Recently, we've seen a big increase in the number of people sending in questions about our scanning feature. Here's an article that I wrote about creating and running scans waaaaay back in October of 2002. While the example scan's results and charts are out of date, the lessons about creating effective scans are not. Enjoy! - Chip
The job of a ChartWatcher is simple: 1.) Determine the Market's overall trend. 2.) When that trend is up, find promising stocks that have just started to move higher. 3.) Use sensible money management techniques to enter and exit positions in those stocks.
In the past, we've covered many techniques for determining the Market's current trend. Today, I wanted to talk more about the second step - finding stocks that are starting to move higher. We'll start by using our Standard Scan Engine interface to create a simple scan for finding turnaround candidates, then we'll refine that scan by using features from our Extra service.
(If you are new to the process of scanning for stocks, I recommend that you read our introductory ChartSchool article to get a broad overview of the concepts we'll be covering below.)
So, we want to develop a scan that finds stocks that have recently started moving higher. Unfortunately, the phrase "recently started moving higher" is not as well-defined as the Scan Engine needs it to be. How recent? How much higher? Does the move up have to be continuous or can it have some down days in it? How many down days? Etc., etc., etc.
While it's extremely powerful and flexible, our Scan Engine cannot read minds.

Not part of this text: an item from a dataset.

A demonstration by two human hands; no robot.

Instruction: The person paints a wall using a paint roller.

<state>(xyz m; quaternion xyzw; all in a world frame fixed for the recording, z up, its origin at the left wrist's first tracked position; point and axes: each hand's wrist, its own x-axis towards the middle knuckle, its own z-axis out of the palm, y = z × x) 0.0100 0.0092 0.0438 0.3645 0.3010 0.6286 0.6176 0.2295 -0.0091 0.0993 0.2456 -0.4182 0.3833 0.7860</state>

It is up to us to find a unique set of technical criteria for the kinds of charts we are hunting for. I usually start by visually reviewing the charts of popular stocks like INTC or MSFT looking for a "setup" similar to what I described above. For example, look at the INTC chart below and see if you can find a time where the stock rose nicely after a long decline. How about the nice increase that happened from October to December of last year? That looks pretty good..

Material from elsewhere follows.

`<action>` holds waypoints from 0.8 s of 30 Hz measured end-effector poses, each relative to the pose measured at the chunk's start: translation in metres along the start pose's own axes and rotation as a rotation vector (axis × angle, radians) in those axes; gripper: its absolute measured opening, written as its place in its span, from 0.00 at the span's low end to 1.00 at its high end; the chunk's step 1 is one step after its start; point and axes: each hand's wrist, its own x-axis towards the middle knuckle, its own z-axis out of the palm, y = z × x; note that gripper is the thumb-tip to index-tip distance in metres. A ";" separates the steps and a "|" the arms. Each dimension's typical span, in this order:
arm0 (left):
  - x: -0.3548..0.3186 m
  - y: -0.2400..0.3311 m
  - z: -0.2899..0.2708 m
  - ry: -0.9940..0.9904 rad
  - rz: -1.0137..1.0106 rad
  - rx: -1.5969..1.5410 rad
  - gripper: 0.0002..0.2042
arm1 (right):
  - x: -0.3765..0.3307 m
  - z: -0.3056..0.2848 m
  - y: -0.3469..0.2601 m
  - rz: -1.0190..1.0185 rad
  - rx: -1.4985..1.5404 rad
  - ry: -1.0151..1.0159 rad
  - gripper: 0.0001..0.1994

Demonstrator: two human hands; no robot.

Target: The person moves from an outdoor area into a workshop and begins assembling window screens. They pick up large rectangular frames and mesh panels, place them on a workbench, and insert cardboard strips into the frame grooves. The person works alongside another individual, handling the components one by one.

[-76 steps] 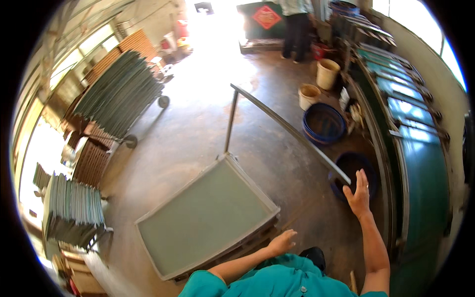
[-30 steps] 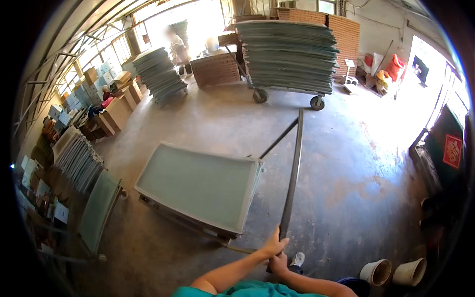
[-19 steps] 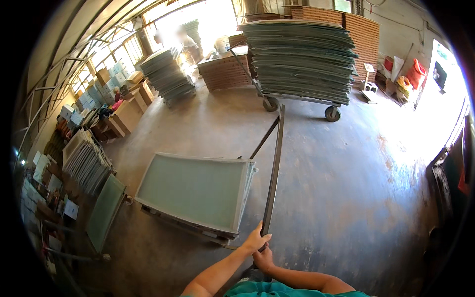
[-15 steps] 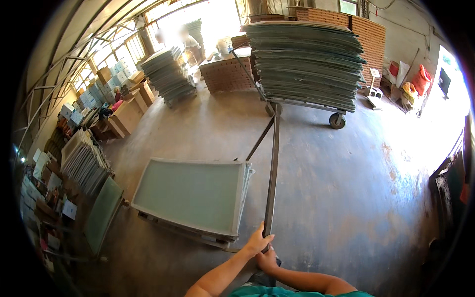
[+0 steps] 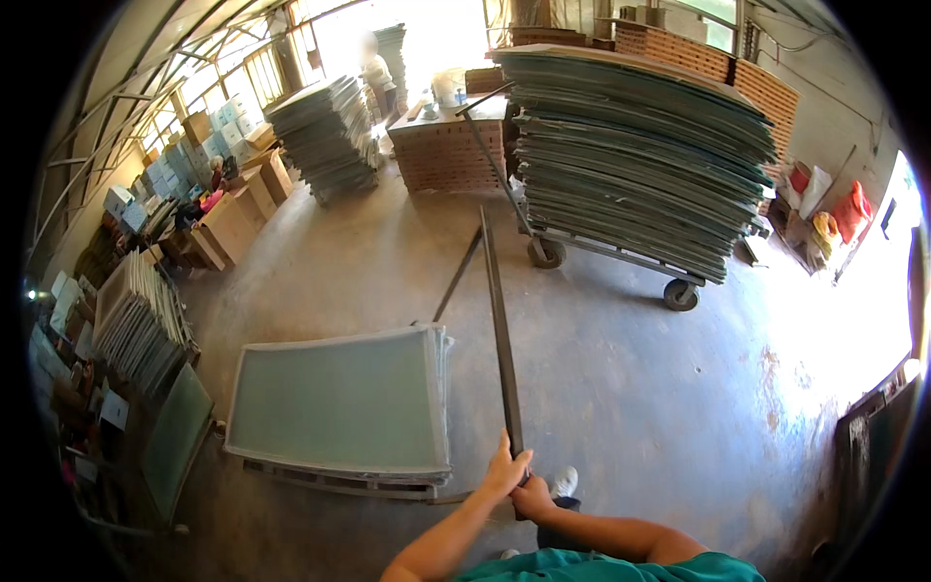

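Observation:
Both my hands are wrapped round the near end of a long dark metal bar (image 5: 500, 339). My left hand (image 5: 505, 469) grips it from the left, just ahead of my right hand (image 5: 532, 499), which closes round the end. A thinner brace (image 5: 458, 276) slants from the bar's far end down toward a low stack of pale green framed panels (image 5: 335, 403). That stack rests on a low slatted base, left of my hands. How the bar joins the base is hidden.
A tall panel stack (image 5: 640, 155) stands on a wheeled cart (image 5: 621, 260) ahead right. Another stack (image 5: 325, 136) and a tile-sided table (image 5: 451, 155) stand farther back near a person (image 5: 376, 78). Cartons (image 5: 233, 228) and leaning panels (image 5: 145, 315) line the left side.
The bar's far end has swung left, away from the tall stack's cart. That cart looks nearer and more angled, and the low stack sits farther left in view. Both hands keep their grip.

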 end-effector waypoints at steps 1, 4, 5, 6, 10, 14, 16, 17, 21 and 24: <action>0.028 0.000 -0.003 0.020 0.016 -0.002 0.33 | 0.029 0.001 0.003 -0.113 -0.017 0.020 0.15; 0.100 0.034 -0.029 -0.010 -0.113 -0.271 0.32 | 0.110 -0.017 -0.049 0.187 0.034 -0.219 0.16; 0.120 0.056 -0.037 0.032 -0.143 -0.286 0.30 | 0.138 -0.023 -0.061 0.196 0.025 -0.238 0.17; 0.150 0.051 -0.044 0.074 -0.126 -0.213 0.29 | 0.164 -0.022 -0.075 0.207 0.025 -0.254 0.17; 0.259 0.055 -0.081 0.181 -0.099 0.036 0.31 | 0.276 -0.025 -0.121 0.187 -0.024 -0.354 0.20; 0.367 0.067 -0.115 0.317 -0.050 0.128 0.31 | 0.389 -0.015 -0.153 0.129 -0.109 -0.296 0.26; 0.426 0.057 -0.137 0.318 -0.039 0.172 0.31 | 0.435 -0.021 -0.187 0.119 -0.098 -0.283 0.25; 0.454 0.069 -0.151 0.289 -0.072 0.150 0.32 | 0.468 -0.012 -0.186 0.114 -0.109 -0.246 0.24; 0.549 0.082 -0.204 0.273 -0.128 0.170 0.37 | 0.576 0.001 -0.230 -0.016 -0.168 -0.241 0.24; 0.621 0.101 -0.245 0.275 -0.242 0.239 0.40 | 0.664 0.028 -0.245 -0.079 -0.313 -0.201 0.21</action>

Here's where a strong understanding of each technical indicator we offer really pays off. After finding a chart with the "setup" you want, you need to spend time looking at how various indicators behave around that time. Look for crossovers, extreme values, or divergences since those are things that the Scan Engine understands.

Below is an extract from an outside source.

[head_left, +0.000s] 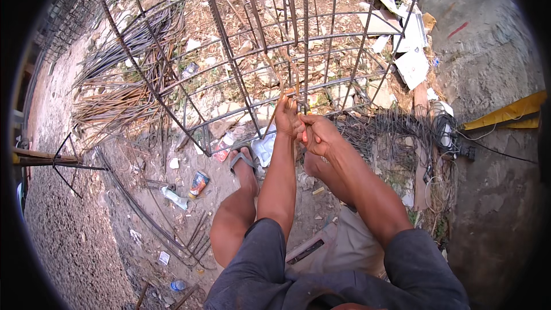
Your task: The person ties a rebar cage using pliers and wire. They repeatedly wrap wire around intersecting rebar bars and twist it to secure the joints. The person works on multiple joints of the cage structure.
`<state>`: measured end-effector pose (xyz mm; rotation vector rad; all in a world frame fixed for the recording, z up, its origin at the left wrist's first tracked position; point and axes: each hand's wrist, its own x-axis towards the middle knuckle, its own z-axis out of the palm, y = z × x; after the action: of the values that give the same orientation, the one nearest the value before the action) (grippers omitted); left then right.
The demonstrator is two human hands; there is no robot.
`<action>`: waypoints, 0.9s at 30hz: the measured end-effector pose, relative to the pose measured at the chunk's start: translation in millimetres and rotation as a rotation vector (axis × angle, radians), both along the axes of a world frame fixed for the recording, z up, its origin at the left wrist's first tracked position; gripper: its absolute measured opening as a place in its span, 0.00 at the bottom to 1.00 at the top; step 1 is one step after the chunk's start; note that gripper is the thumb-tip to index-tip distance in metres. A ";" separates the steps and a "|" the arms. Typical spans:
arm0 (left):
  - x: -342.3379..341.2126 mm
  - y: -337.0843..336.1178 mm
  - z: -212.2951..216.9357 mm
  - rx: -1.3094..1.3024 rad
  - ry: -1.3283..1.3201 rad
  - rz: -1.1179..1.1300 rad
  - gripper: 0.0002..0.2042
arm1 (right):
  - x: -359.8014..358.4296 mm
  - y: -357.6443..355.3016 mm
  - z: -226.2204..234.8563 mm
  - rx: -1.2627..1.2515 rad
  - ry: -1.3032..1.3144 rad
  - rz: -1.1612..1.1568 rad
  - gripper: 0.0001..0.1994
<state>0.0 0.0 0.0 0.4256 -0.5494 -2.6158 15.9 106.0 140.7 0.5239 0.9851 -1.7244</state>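
A tall cage of rusty steel reinforcing bars [229, 57] leans in front of me, its long bars crossed by thinner square ties. My left hand [287, 116] is raised to a bar crossing near the cage's lower edge and pinches a thin tie wire there. My right hand [317, 135] is just beside it, fingers closed around a small tool handle at the same crossing; the tool's tip is hidden by my fingers. Both forearms rise from the lower edge. My bare knee and a foot in a sandal [244, 161] show below.
Loose rebar bundles [126, 80] lie on the dirt at left. A tangle of dark tie wire [390, 132] sits at right, next to white paper scraps [410, 63] and a concrete wall. Cans, a bottle and litter dot the ground. A yellow strip [508, 113] lies at far right.
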 end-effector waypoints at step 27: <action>-5.3 7.5 2.6 -0.001 -0.174 0.042 0.13 | -30.0 -42.9 85.9 1.287 1.636 0.664 0.27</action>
<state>-5.3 7.5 2.6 0.6616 -0.5906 -2.5530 -14.1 63.1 226.5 -0.6635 2.9549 -0.3710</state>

As you can see in the INTC chart, I've kept things very straightforward by using two simple moving averages and the RSI indicator. Do you see where the 20-day Simple Moving Average (SMA) crossed above the 50-day simple moving average soon after this uptrend began? Let's create a scan based on that observation and see what it returns.
We can create such a scan very easily using our Standard Scan Interface. Start by selecting the appropriate global filters such as stocks from "Any" group, whose "Avg. Close >$1.00", and "Avg. Volume >40,000". These settings ensure that only market forces are affecting the price of the resulting stocks.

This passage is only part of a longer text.